Religious Freedom Week: Faith in the Public Square

| 06/25/2025

By: Mary Shovlain

Religious freedom is about more than attending a house of worship, it’s about being able to live according to your beliefs in all aspects of life.

That’s the message from Mark Rienzi, president and CEO of the Becket Fund for Religious Liberty, who spoke with The Good Newsroom during Religious Freedom Week about how Becket defends the rights of people of all faiths to live their beliefs in the public square.

“Religious liberty is certainly about the freedom to worship or belong to whatever church or synagogue or mosque you want to,” Rienzi said. “But it’s actually about much more than that, particularly in America… Religious liberty is actually about being able to exercise your religion the way you want to do it on Saturday or Sunday or at home or whatever, but then also being able to bring it into the public square as part of this diverse, pluralistic country.”

Becket has argued and won key cases in New York defending that broader freedom.

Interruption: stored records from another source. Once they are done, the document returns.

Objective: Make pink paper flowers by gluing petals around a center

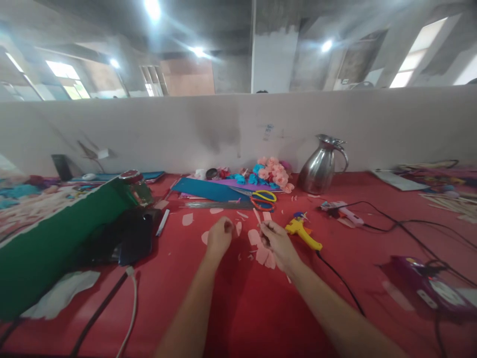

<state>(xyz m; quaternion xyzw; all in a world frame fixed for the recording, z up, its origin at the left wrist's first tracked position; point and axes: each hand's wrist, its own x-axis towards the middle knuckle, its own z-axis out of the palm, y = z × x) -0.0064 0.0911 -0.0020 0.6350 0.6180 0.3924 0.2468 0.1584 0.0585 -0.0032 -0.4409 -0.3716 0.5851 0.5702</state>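
Observation:
My left hand [219, 237] hovers over the middle of the red table with its fingers curled in a pinch; what they hold, if anything, cannot be made out. A pink paper petal [239, 228] shows right beside its fingertips. My right hand [276, 242] is closed on a thin pink paper strip [257, 216] that points up and away. Below and beside that hand lie several pink paper petals [265, 257] and small scraps. Just to its right rests a yellow glue gun [303, 234] with a black cord. Scissors [264, 201] with yellow and red handles lie beyond the hands.
Behind are blue paper [208, 190], thin wires [212, 205], pink paper flowers [274, 173] and a steel jug [319, 166]. A pink glue gun [345, 213] and purple power strip [432, 288] lie right. A green box [55, 248], black phone [137, 241] and jar [136, 189] stand left.

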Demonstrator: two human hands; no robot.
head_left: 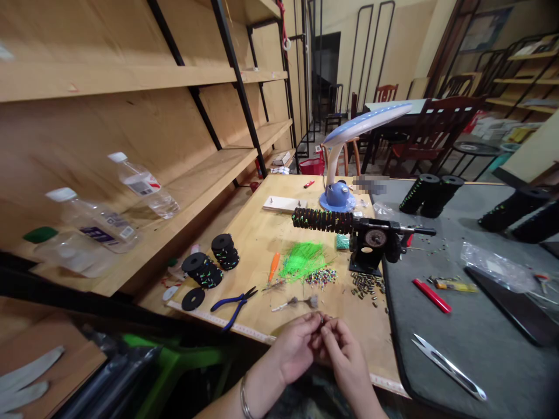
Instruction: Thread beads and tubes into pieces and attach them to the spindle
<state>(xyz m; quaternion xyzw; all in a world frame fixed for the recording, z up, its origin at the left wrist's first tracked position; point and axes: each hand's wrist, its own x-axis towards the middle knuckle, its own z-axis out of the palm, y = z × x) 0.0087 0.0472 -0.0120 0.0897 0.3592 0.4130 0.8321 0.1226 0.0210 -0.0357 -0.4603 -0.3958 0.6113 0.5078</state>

Rienzi pointed to their work during the COVID-19 pandemic, when Becket supported religious groups challenging discriminatory restrictions on worship.

“We represented an Orthodox Jewish school. And then at the Supreme Court when the Diocese of Brooklyn and Agudath Israel — a nice Catholic and Jewish combination — were at the Supreme Court pushing back against Governor Cuomo’s COVID worship restrictions,” he explained. “We were at the Supreme Court successfully arguing that that was illegal.”

Becket is also representing the Diocese of Albany in a challenge to New York State’s mandate requiring employers to cover elective abortions in insurance plans. “The Supreme Court just last week vacated the New York court rulings against the religious parties and sent it back down for them to think about again,” Rienzi said.

He emphasized that believers shouldn’t feel pressured to hide their faith in public.

“The first and most important thing I can say to your audience is what we really need is people to do it,” Rienzi said. “It’s okay if people know that you’re Christian or Catholic or Jewish or Muslim. In America, people ought to be able to bring those things with them when they go about their daily lives.”